La Svizzera è ambita quale crocevia per le merci contraffatte, perché la “swissness” ispira fiducia. Il caso è scoppiato per la denuncia fatta dall’Agenzia per gli alimenti e i medicinali (FDA) degli Stati Uniti che ha annunciato in febbraio che diversi oncologi in California, Texas e Illinois avevano ricevuto dai propri fornitori un medicamento contro il cancro probabilmente falso. Il commercio globalizzato e l’aumento degli affari con le importazioni parallele fanno sì che anche per i farmaci – anche quelli originali – a volte costino meno quando sono venduti attraverso alcuni canali poco trasparenti.

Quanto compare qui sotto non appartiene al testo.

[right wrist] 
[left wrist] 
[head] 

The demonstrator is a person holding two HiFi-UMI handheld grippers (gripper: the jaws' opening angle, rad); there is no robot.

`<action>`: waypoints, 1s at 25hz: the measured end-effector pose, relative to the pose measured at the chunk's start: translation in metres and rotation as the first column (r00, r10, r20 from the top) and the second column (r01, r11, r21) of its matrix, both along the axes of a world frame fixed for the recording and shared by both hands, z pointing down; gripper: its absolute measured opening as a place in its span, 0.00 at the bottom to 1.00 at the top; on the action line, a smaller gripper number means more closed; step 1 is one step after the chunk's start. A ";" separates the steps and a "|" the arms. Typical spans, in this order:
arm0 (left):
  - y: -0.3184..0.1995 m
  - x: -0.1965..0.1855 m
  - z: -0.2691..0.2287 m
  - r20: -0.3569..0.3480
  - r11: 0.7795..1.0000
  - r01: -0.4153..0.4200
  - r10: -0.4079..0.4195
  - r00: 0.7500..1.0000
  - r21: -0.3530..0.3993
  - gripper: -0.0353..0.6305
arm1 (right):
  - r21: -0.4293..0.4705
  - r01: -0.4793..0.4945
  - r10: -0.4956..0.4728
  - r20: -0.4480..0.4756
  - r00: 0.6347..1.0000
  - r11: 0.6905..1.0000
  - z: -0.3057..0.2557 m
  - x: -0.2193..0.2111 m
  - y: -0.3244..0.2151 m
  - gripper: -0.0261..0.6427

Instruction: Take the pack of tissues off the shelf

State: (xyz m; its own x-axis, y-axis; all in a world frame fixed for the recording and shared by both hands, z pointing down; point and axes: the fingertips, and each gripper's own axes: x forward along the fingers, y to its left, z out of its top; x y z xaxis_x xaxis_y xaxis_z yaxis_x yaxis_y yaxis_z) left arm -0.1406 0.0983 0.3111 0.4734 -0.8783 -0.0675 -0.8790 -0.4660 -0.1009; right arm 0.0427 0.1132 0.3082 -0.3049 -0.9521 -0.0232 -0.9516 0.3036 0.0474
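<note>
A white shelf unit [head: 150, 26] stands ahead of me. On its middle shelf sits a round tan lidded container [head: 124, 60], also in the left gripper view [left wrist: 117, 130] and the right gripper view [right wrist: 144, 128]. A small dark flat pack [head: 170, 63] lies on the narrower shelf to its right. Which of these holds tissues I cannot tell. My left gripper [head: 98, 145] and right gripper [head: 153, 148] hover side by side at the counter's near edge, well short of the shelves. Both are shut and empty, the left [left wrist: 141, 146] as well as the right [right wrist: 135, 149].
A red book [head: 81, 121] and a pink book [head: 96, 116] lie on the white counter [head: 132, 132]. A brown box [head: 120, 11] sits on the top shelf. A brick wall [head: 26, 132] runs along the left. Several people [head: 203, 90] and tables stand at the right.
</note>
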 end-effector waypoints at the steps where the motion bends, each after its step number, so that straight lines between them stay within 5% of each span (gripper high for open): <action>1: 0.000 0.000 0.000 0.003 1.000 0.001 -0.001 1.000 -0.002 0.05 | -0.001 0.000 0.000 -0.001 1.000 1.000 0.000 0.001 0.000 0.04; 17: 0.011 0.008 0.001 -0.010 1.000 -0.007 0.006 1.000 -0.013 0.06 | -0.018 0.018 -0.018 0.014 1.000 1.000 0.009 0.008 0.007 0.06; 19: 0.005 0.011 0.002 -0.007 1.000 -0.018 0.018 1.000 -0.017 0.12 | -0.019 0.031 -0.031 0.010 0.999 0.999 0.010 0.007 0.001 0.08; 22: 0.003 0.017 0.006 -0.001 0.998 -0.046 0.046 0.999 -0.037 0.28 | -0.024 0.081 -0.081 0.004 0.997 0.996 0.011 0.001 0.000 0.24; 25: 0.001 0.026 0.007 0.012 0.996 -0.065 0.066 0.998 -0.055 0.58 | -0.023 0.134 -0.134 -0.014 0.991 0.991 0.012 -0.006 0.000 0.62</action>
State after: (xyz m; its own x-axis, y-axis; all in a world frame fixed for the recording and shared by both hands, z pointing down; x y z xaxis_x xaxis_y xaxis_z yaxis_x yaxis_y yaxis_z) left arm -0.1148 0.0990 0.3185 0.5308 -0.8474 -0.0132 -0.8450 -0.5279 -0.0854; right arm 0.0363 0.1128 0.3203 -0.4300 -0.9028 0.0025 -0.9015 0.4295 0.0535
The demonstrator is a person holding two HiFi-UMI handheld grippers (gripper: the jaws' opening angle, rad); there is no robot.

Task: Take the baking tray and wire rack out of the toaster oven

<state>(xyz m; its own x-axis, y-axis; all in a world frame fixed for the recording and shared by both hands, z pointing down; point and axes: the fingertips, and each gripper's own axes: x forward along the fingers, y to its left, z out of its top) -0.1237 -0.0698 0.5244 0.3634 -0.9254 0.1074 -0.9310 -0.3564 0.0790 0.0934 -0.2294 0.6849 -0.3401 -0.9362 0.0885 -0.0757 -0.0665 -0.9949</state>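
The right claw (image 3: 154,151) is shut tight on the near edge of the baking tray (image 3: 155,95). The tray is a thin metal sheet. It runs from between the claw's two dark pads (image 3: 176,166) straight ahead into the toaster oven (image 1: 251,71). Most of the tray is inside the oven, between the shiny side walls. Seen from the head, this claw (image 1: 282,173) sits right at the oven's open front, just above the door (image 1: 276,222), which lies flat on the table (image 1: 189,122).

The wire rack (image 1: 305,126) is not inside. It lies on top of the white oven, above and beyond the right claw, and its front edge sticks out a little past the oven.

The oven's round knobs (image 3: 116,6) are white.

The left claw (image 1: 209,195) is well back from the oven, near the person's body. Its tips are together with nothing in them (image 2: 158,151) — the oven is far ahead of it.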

Il prodotto sotto accusa era stato ordinato in Egitto; dapprima immagazzinato in un deposito franco doganale di Zurigo, era stato inviato ad una società danese, quindi spedito in Gran Bretagna ed infine arrivato negli Stati Uniti. In Svizzera ci sono 60 società che hanno un’autorizzazione per il commercio di farmaci all’estero e questo pone la Confederazione in una posizione di punta nel commercio mondiale di medicamenti. Il fatturato delle multinazionali farmaceutiche ammonta a 30 miliardi di franchi all’anno, di cui il 98 per cento costituito da esportazioni. È proprio la buona reputazione a rendere la Svizzera appetitosa per i trafficanti di medicamenti contraffatti, che la usano come crocevia, nonostante le pratiche di autorizzazione rigorose.
Negli ultimi dieci anni in Svizzera sono emerse “soltanto” alcune falsificazioni nelle quali erano coinvolte ditte commerciali elvetiche, ma vi sono paesi, come per esempio la Nigeria, dove il 50% dei farmaci venduti nei canali ufficiali (farmacie e ospedali) sono contraffatti.